▶ [TASK REQUIREMENTS]: Print out the data below with every line intact.

▶ [RAW DATA]:
>>>
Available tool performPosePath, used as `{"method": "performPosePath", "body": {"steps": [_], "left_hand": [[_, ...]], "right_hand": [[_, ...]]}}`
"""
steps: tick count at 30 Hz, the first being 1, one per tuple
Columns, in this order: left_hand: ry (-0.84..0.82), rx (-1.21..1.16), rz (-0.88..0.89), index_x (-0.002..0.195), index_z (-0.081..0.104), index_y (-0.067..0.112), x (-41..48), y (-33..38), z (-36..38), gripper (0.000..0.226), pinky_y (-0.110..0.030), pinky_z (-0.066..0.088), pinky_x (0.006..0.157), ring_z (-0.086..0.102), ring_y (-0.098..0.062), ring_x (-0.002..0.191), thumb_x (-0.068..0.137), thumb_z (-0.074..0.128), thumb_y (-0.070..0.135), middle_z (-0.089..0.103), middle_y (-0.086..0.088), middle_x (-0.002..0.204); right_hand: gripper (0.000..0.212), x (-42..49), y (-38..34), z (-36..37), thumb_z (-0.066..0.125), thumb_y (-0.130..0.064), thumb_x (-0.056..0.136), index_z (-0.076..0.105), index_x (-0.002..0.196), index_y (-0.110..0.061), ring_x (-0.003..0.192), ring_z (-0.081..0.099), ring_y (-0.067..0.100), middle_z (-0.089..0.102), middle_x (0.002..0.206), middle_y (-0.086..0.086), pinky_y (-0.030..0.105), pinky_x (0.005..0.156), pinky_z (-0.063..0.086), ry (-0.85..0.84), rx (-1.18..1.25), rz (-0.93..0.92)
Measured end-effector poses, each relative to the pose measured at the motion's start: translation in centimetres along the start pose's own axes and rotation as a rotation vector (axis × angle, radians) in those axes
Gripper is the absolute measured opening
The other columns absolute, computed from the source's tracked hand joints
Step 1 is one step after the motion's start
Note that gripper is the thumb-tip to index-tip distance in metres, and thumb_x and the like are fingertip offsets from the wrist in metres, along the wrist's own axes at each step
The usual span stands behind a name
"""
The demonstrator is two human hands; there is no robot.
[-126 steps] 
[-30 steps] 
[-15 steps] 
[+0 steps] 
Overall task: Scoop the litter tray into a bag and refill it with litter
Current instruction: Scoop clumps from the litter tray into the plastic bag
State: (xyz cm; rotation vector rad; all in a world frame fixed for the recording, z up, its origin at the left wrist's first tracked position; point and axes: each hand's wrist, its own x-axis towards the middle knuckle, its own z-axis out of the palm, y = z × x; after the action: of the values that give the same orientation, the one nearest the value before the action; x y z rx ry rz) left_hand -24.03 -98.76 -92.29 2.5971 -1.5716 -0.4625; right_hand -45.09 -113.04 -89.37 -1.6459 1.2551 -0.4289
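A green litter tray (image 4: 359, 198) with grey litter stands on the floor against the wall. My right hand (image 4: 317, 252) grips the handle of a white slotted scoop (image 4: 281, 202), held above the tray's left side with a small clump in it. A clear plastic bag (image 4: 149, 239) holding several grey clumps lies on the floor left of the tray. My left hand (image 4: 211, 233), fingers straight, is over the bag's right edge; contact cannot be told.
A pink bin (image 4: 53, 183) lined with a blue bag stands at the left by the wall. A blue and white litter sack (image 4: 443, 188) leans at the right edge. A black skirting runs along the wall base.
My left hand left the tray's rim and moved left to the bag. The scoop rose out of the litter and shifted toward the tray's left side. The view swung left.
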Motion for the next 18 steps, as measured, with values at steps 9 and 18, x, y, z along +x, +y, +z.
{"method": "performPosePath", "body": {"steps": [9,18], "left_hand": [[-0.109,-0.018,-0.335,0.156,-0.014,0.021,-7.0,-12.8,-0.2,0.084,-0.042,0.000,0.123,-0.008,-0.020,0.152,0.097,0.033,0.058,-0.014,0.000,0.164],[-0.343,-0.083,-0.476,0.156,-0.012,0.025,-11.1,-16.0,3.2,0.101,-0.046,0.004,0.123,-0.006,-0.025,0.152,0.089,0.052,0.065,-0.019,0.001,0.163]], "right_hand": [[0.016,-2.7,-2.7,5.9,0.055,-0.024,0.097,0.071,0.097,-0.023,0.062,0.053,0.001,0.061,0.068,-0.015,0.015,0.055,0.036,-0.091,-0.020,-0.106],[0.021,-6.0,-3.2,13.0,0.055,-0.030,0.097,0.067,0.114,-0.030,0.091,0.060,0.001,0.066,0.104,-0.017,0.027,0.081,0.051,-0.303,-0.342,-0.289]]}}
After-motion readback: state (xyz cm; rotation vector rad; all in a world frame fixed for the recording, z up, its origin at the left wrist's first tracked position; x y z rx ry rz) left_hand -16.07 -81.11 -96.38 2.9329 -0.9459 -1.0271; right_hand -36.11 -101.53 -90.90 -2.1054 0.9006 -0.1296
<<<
▶ [EXERCISE SOLUTION]:
Available tool performPosePath, used as `{"method": "performPosePath", "body": {"steps": [_], "left_hand": [[_, ...]], "right_hand": [[_, ...]]}}`
"""
steps: tick count at 30 Hz, the first being 1, one per tuple
Columns, in this order: left_hand: ry (-0.84..0.82), rx (-1.21..1.16), rz (-0.88..0.89), index_x (-0.002..0.195), index_z (-0.081..0.104), index_y (-0.067..0.112), x (-41..48), y (-33..38), z (-36..38), gripper (0.000..0.226), pinky_y (-0.110..0.030), pinky_z (-0.066..0.088), pinky_x (0.006..0.157), ring_z (-0.086..0.102), ring_y (-0.098..0.062), ring_x (-0.002..0.191), thumb_x (-0.068..0.137), thumb_z (-0.074..0.128), thumb_y (-0.070..0.135), middle_z (-0.089..0.103), middle_y (-0.086..0.088), middle_x (-0.002..0.204); right_hand: gripper (0.000..0.212), x (-42..49), y (-38..34), z (-36..37), thumb_z (-0.066..0.125), thumb_y (-0.130..0.064), thumb_x (-0.056..0.136), index_z (-0.076..0.105), index_x (-0.002..0.196), index_y (-0.110..0.061), ring_x (-0.003..0.192), ring_z (-0.081..0.099), ring_y (-0.067..0.100), middle_z (-0.089..0.102), middle_x (0.002..0.206), middle_y (-0.086..0.086), pinky_y (-0.030..0.105), pinky_x (0.005..0.156), pinky_z (-0.063..0.086), ry (-0.85..0.84), rx (-1.18..1.25), rz (-0.93..0.92)
Measured end-effector poses, each relative to the pose measured at the motion's start: translation in centimetres along the start pose's own axes and rotation as a rotation vector (axis × angle, radians) in those axes
Gripper is the absolute measured opening
The other columns absolute, computed from the source's tracked hand joints
Step 1 is one step after the motion's start
Note that gripper is the thumb-tip to index-tip distance in metres, and thumb_x and the like are fingertip offsets from the wrist in metres, along the wrist's own axes at each step
The usual span stands behind a name
"""
The demonstrator is two human hands; there is no robot.
[-126 steps] 
[-30 steps] 
[-15 steps] 
[+0 steps] 
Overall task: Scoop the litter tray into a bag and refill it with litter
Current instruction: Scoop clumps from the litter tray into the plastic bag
State: (xyz cm; rotation vector rad; all in a world frame fixed for the recording, z up, its origin at the left wrist's first tracked position; point and axes: each hand's wrist, its own x-axis towards the middle knuckle, its own z-axis out of the palm, y = z × x; after the action: of the values that give the same orientation, the one nearest the value before the action; x y z rx ry rz) left_hand -24.03 -98.76 -92.29 2.5971 -1.5716 -0.4625; right_hand -45.09 -113.04 -89.37 -1.6459 1.2551 -0.4289
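A green litter tray (image 4: 359, 198) with grey litter stands on the floor against the wall. My right hand (image 4: 317, 252) grips the handle of a white slotted scoop (image 4: 281, 202), held above the tray's left side with a small clump in it. A clear plastic bag (image 4: 149, 239) holding several grey clumps lies on the floor left of the tray. My left hand (image 4: 211, 233), fingers straight, is over the bag's right edge; contact cannot be told.
A pink bin (image 4: 53, 183) lined with a blue bag stands at the left by the wall. A blue and white litter sack (image 4: 443, 188) leans at the right edge. A black skirting runs along the wall base.
My left hand left the tray's rim and moved left to the bag. The scoop rose out of the litter and shifted toward the tray's left side. The view swung left.
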Motion for the next 18 steps, as measured, with values at steps 9 and 18, x, y, z along +x, +y, +z.
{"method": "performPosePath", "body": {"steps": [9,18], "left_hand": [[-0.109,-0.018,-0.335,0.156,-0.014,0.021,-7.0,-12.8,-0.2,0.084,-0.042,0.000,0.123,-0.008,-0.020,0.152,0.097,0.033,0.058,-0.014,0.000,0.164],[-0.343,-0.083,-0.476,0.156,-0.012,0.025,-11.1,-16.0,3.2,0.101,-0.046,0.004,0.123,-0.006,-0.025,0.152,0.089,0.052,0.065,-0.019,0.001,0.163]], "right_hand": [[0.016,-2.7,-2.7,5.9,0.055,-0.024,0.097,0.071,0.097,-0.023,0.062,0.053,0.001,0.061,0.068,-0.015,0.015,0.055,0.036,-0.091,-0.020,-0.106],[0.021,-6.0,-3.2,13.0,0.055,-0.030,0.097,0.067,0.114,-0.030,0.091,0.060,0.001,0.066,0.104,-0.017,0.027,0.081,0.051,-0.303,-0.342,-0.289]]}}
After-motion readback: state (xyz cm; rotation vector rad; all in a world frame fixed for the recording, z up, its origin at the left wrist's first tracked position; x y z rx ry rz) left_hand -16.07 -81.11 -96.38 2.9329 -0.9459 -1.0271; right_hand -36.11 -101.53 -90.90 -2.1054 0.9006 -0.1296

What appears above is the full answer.